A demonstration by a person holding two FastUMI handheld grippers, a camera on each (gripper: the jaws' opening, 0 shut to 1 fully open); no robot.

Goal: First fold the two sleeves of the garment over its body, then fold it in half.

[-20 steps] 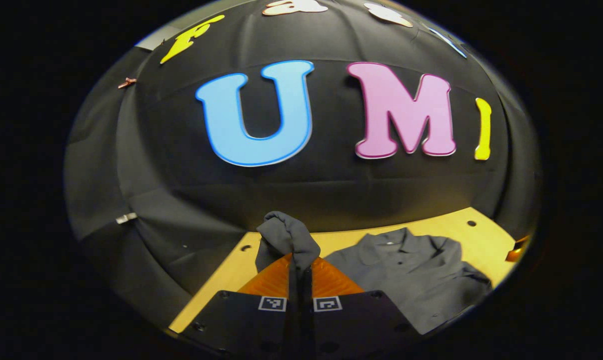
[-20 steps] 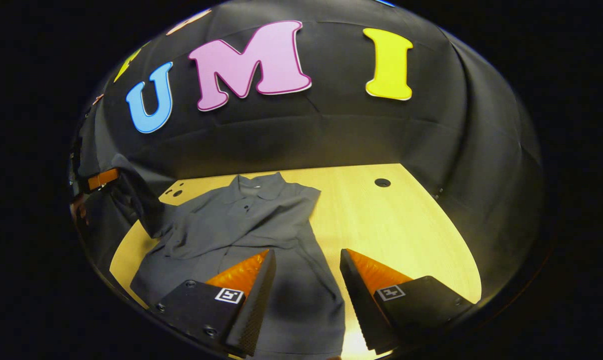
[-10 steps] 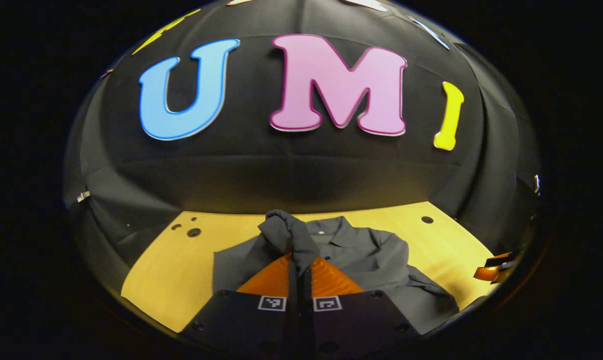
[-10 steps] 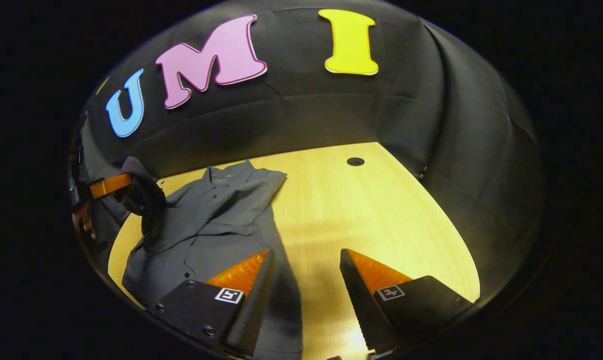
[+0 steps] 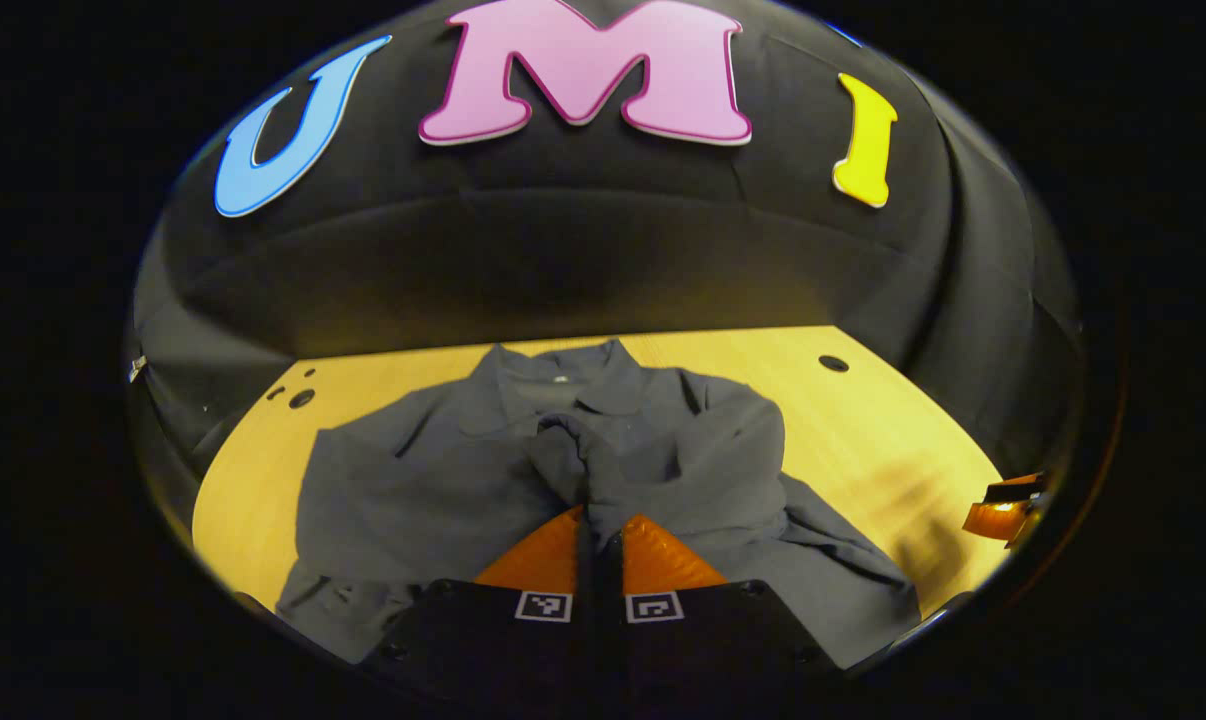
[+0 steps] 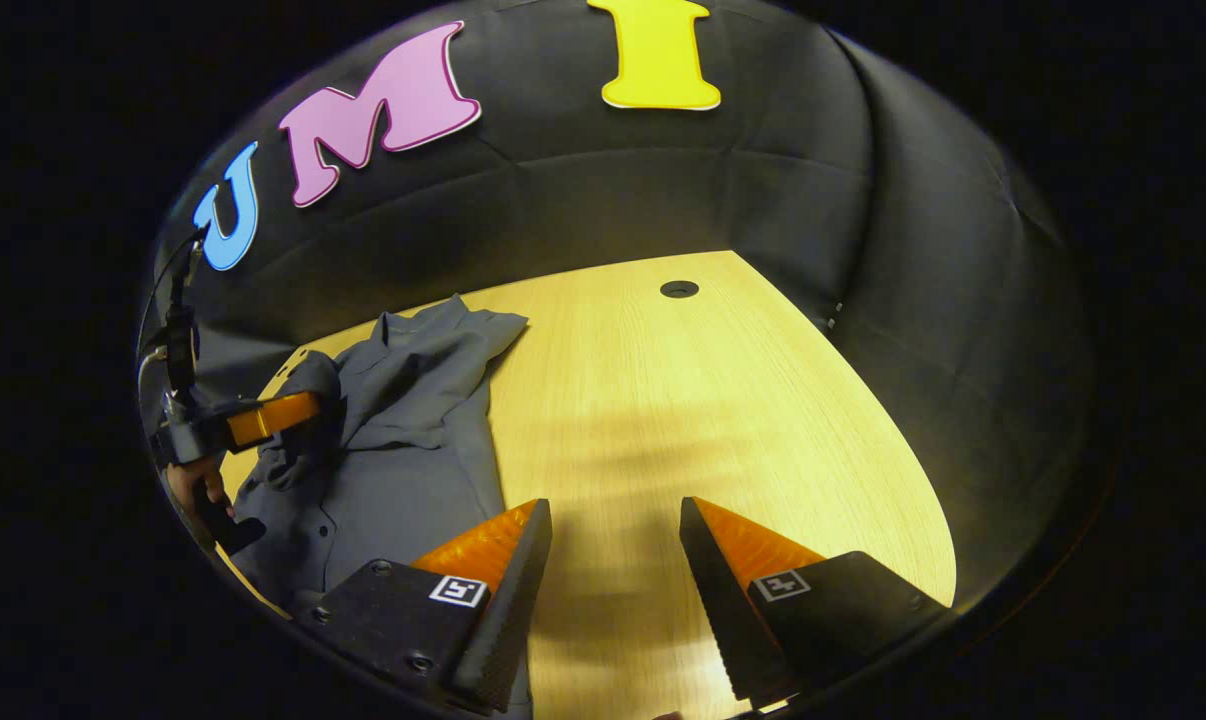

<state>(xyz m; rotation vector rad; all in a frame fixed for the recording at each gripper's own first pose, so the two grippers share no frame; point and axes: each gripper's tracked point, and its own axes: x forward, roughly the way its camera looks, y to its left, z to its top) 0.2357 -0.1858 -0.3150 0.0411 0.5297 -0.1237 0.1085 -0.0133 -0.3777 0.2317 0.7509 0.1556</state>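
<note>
A grey button-up shirt [image 5: 413,490] lies collar-away on the wooden table [image 5: 883,440]. My left gripper [image 5: 598,515] is shut on the bunched end of one sleeve [image 5: 563,455], holding it over the middle of the shirt's chest, just below the collar [image 5: 563,375]. On the shirt's right side, fabric [image 5: 733,440] lies doubled over the body. In the right gripper view the shirt [image 6: 413,400] is at the left, with the left gripper [image 6: 268,418] over it. My right gripper [image 6: 613,510] is open over bare table [image 6: 683,420], to the right of the shirt, holding nothing.
Round holes mark the tabletop at the far right [image 5: 833,363] and far left [image 5: 301,398]. The black booth wall closes in behind and beside the table. A hand [image 6: 198,485] holds the left gripper. The right gripper's finger [image 5: 1003,510] shows at the far right edge.
My left gripper has carried the sleeve from the left of the shirt inward and down over the chest. The right gripper has moved rightwards off the shirt onto bare table, staying open.
</note>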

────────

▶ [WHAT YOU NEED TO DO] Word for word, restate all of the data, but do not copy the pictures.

▶ [PROBLEM SOLUTION]
A demonstration by a person holding two FastUMI handheld grippers, a camera on each (gripper: the jaws' opening, 0 shut to 1 fully open); no robot.

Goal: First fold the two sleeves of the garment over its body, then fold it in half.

[-20 steps] 
[-20 steps] 
[-10 steps] 
[-10 steps] 
[+0 steps] 
[+0 steps] 

<state>(xyz m; rotation vector rad; all in a frame fixed for the recording at each gripper's own first pose, so the two grippers share no frame; point and axes: each gripper's tracked point, and its own axes: x forward, roughly the way its camera looks, y to its left, z to its top) 0.2357 -0.1858 -0.3150 0.0411 0.5297 -0.1237 0.1085 -0.0133 -0.3777 0.2317 0.7509 0.1556</state>
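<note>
A grey button-up shirt [image 5: 413,490] lies collar-away on the wooden table [image 5: 883,440]. My left gripper [image 5: 598,515] is shut on the bunched end of one sleeve [image 5: 563,455], holding it over the middle of the shirt's chest, just below the collar [image 5: 563,375]. On the shirt's right side, fabric [image 5: 733,440] lies doubled over the body. In the right gripper view the shirt [image 6: 413,400] is at the left, with the left gripper [image 6: 268,418] over it. My right gripper [image 6: 613,510] is open over bare table [image 6: 683,420], to the right of the shirt, holding nothing.
Round holes mark the tabletop at the far right [image 5: 833,363] and far left [image 5: 301,398]. The black booth wall closes in behind and beside the table. A hand [image 6: 198,485] holds the left gripper. The right gripper's finger [image 5: 1003,510] shows at the far right edge.
My left gripper has carried the sleeve from the left of the shirt inward and down over the chest. The right gripper has moved rightwards off the shirt onto bare table, staying open.
</note>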

No further output remains for this exercise.